Comme HADOPI a criminalisé le P2P, les internautes ont commencé à utiliser des services de téléchargement, centralisés aux USA. Ce qui nous donne un truc comme ça :

Sur ce second schéma, tous les internautes qui autrefois échangeaient entre eux, en P2P, et consommaient une bande passante qui n'empruntait que les infrastructures de nos FAI nationaux, passe par des points de centralisation, l'arrivée des fibres transatlantiques, <message subliminal>un endroit rêvé pour exercer une surveillance de masse </message subliminal> , du shaping pour brider vos téléchargements, j'en passe et des meilleures.

Vous commencez donc à comprendre le problème. Personne, dans le petit monde d'Internet, n'a intérêt en France à ce qu'un service de type Megaupload, dont le trafic accusait ces derniers temps une croissance bien superieure à celle de Youtube, prospère, surtout s'il est situé de l'autre côté de l'Atlantique.

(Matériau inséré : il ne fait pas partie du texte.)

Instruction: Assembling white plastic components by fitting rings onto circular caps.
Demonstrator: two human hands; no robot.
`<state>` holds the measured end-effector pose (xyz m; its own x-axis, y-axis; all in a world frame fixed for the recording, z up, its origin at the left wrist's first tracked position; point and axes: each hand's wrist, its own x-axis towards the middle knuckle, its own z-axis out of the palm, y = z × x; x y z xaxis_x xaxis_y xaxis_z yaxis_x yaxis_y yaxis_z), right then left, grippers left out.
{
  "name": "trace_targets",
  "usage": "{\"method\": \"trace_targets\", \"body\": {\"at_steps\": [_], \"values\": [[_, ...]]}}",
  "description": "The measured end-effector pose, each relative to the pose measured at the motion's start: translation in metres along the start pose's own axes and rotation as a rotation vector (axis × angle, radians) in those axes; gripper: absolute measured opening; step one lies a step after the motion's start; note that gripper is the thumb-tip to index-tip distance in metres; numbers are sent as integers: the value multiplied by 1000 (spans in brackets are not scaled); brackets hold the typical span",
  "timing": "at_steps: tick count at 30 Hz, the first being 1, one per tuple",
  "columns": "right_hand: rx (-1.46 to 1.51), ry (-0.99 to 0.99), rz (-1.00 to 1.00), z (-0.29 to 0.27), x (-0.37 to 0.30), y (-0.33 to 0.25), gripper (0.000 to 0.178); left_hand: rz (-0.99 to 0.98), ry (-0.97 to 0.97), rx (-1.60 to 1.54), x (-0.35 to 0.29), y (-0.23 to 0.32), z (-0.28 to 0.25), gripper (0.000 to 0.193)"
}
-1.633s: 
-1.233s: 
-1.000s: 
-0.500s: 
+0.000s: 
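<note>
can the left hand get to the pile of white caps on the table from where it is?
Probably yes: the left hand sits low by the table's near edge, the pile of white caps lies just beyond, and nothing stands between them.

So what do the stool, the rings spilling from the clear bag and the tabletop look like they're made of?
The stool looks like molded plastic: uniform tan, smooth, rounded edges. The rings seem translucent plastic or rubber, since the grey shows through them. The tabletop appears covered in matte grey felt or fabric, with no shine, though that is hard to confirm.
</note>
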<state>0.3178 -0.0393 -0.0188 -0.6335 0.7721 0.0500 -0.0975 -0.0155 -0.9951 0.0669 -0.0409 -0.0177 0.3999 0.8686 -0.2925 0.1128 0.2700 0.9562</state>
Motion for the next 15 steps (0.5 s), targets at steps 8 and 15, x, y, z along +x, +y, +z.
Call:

En France l'épisode Cogent avec le magnifique Stéphane Richard, qui place des douaniers dans ses routeurs pour affirmer que tout ce qui provient de Cogent est illégal, est une illustration assez connue de la problématique que nous expliquons ici.

On peut facilement en déduire qu'il en était de même pour les FAI Néo Zélandais. La collaboration avec les services américains a donc été naturelle. Il y a même fort à parier que les autorités du monde entier ont collaboré au takedown de Megaupload, poussées, non seulement par les ayants-droit, mais aussi par les fournisseurs d'accès, un peu agacés d'avoir à faire croitre leur facture de transit à sens unique.

Contrairement aux débilités éructées par la député Marland Militello sur son blog, Nicolas Sarkozy n'est pour rien au takedown de Megaupload, il n'arrêtera pas le piratage et la France n'est en avance que sur sa dette publique.